当院では、出来る限り少量で、ピンポイントで効果が出る様に、超音波ガイド下で1mm単位で調整して注射を行います。
手術療法
腕を使う仕事や運動をしたい方・リハビリや痛み止めなどの内服・注射などの保存療法では痛みや動きの改善に乏しい場合、手術療法を検討する場合があります。
手術療法の適応は、腱板断裂による筋力低下や疼痛により日常生活に大きな支障をきたしている、スポーツ活動における疼痛などが鏡視下腱板修復術の適応となります。
手術には通常の手術(直視下手術)と、内視鏡を使った(鏡視下手術)があります。
鏡視下手術は、数㎜~1cm程度の皮膚を切開し、直径5㎜ほどの内視鏡(関節鏡)や手術器具を挿入し手術を行います。直視下手術で大きく傷を開けるより、体にかかる負担がとても少なく、手術後の痛みも少ないことから、現在は鏡視下手術が主流です。

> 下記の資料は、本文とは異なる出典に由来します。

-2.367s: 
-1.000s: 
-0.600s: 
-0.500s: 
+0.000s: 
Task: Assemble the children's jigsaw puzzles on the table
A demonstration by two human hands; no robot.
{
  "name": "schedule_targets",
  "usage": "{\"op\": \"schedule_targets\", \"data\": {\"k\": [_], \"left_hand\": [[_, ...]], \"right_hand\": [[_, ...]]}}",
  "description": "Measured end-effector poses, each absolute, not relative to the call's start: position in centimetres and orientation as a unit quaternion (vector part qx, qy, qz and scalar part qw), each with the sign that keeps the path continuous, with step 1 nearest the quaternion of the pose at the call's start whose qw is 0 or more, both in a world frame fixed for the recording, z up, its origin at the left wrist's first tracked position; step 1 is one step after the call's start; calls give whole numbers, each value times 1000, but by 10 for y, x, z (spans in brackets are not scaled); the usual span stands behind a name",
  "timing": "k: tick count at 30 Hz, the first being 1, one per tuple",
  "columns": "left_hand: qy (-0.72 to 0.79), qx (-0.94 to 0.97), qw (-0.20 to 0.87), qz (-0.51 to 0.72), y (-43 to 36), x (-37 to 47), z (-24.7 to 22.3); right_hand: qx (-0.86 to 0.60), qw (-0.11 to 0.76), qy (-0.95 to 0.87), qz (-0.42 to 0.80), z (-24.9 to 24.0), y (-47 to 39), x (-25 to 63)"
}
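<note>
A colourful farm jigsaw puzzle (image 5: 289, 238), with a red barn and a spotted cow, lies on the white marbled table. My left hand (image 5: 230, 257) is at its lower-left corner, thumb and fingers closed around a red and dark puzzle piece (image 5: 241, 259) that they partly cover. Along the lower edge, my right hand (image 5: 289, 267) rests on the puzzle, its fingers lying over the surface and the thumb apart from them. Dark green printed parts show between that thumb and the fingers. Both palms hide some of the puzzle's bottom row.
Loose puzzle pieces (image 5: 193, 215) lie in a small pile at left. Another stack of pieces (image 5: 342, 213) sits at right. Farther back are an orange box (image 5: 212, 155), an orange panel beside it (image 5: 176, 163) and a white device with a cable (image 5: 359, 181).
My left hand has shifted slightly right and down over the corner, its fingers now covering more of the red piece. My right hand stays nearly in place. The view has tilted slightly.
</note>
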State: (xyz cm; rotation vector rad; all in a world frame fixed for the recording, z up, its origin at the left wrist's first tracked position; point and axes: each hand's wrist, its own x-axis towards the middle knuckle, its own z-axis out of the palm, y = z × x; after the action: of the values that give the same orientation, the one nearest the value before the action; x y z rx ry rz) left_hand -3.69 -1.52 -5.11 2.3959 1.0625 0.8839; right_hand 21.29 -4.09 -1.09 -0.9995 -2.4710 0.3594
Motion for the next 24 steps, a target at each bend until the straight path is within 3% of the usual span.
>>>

なお、当グループでは通常の麻酔に加え、神経ブロック注射を実施することにより、術後のさらなる疼痛緩和に努めています。
手術内容
「アンカー」という糸つきビスを利用し、骨にアンカーを差し込みます。そのアンカーについている糸を断裂した腱板筋に通し上腕骨の腱板が着いていた場所にしっかりと縫合し、切れた腱板を修復します。
手術中に仕様するアンカーは、生体内で吸収される素材を利用するため、アンカーを一生抜く必要はありません。断裂形態によって、使用するアンカーの数や縫合方法は変わります。大きな断裂ほど糸が必要となり、アンカーの数は増えます。
手順(通常の鏡視下腱板修復術)
①肩にカメラや器具の入る小さな傷を数ヶ所作成し、そこから内視鏡を挿入します。
②最新の4K画面に、カメラから映し出された肩の中の映像を確認し、肩の状態をまず観察します。
③修復した腱板がこすれないように、肩峰にできた骨の出っ張り(骨棘)を関節鏡で切除します。
④腱板の断裂部分が上腕骨付着部の修復位置まで、引っ張り込めるか確認します。
⑤上腕骨にアンカーを設置し、断裂した腱板を修復します。
⑥最後に、肩の状態をもう一度全て観察し、問題がなければ閉創します。
また、上腕二頭筋腱に処置が必要な場合は、腱固定や腱切離など追加処置を行うこともあります。
さらに、当院では平田正純医師による、これまで修復の難しかった(腱板の断裂部分が修復位置まで、引っ張り込めない)広範囲の腱板断裂に対して腱板を前進させ、断端を上腕骨付着部の修復位置まで、引っ張り込めるようにする術式
【鏡視下腱板修復術+Debeyre-Patte変法】と呼ばれる方法で手術を実施しています。